» **Exercise**: Among the lines below, copy each one in which "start" appears.

» **Information shown**:
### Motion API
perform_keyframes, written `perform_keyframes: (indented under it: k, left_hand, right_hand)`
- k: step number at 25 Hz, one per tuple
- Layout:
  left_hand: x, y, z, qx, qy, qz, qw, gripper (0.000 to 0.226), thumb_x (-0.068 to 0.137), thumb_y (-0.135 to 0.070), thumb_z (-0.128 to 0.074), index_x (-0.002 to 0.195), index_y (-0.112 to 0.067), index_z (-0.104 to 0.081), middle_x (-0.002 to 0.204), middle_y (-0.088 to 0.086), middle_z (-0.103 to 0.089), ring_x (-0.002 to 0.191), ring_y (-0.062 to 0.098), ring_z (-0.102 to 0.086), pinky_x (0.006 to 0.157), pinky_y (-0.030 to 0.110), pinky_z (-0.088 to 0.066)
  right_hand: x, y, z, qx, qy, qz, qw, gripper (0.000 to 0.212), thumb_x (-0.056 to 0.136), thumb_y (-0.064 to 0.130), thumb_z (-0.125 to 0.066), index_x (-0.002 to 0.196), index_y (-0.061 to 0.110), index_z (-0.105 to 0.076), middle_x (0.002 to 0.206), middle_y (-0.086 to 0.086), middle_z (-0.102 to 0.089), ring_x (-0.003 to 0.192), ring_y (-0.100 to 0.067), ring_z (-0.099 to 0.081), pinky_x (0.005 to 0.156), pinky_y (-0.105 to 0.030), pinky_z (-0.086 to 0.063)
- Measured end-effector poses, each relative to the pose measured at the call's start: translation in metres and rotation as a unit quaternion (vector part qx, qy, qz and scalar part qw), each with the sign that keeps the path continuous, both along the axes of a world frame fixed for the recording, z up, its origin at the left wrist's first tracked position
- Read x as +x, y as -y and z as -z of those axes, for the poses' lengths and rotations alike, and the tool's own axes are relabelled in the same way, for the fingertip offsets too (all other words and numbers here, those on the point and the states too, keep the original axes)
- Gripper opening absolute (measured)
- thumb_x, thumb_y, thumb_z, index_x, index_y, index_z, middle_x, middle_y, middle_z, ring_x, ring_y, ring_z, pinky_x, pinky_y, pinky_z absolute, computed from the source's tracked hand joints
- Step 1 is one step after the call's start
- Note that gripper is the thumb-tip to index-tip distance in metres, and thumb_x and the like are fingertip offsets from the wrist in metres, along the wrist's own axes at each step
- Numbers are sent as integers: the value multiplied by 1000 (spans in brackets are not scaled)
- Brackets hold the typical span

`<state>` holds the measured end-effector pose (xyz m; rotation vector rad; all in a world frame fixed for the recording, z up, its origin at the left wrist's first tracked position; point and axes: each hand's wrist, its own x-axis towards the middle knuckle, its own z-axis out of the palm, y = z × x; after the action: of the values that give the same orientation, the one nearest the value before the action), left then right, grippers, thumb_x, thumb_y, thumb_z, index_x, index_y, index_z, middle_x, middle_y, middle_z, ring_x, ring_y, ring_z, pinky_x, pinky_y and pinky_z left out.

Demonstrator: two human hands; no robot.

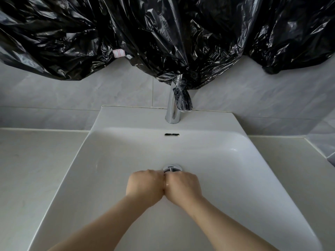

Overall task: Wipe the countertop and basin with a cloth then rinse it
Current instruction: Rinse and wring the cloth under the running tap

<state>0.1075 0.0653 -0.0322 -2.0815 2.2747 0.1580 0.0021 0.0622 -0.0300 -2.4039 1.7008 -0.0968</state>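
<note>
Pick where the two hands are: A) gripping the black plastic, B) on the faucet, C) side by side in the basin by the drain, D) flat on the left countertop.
C: the left hand and right hand meet, fingers curled, inside the basin just before the drain.

Left hand (145,185) and right hand (183,186) are pressed side by side, fingers curled under, in white ceramic basin (244,178) just before round chrome drain (172,168). Chrome faucet (172,113) is partly draped by crumpled black plastic sheet (163,33). Whatever is gripped is hidden.
</note>
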Motion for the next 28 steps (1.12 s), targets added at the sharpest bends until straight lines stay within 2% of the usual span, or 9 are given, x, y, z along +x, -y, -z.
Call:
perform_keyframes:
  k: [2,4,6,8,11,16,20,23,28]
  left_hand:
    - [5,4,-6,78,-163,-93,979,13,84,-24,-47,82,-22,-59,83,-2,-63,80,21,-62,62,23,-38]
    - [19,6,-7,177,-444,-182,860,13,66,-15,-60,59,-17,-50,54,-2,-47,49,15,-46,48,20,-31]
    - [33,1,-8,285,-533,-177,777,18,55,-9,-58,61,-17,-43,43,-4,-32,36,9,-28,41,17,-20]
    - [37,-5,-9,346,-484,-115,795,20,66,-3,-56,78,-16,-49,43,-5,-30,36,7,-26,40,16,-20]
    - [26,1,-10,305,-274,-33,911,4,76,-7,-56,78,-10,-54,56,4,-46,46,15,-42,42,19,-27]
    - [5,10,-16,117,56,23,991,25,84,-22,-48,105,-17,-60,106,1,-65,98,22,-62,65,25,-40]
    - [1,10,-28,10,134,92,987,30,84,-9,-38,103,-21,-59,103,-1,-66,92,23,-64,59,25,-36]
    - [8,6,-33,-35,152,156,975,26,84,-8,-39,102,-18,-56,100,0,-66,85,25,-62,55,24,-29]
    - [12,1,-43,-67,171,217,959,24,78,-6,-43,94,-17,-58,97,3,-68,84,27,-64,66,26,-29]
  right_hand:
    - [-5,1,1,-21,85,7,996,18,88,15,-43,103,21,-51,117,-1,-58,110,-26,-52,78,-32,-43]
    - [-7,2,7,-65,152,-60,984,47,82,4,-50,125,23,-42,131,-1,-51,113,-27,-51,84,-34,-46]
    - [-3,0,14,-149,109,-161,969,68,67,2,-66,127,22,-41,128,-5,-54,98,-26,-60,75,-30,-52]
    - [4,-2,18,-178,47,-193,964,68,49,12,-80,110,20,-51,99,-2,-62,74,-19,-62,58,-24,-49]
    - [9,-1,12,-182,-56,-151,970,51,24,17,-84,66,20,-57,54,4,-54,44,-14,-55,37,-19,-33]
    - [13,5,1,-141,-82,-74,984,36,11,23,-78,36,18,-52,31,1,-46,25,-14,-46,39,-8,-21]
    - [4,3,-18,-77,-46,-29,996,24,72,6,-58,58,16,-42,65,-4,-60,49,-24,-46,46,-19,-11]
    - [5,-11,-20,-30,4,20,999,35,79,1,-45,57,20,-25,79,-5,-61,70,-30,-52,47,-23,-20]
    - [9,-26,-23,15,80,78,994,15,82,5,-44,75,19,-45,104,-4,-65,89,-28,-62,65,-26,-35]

» **Problem solution**:
- Measured end-effector poses, each relative to the pose measured at the call's start: translation in metres and rotation as a unit quaternion (vector part qx, qy, qz and scalar part qw), each with the sign that keeps the path continuous, both along the axes of a world frame fixed for the recording, z up, its origin at the left wrist's first tracked position
- Step 1 is one step after the call's start

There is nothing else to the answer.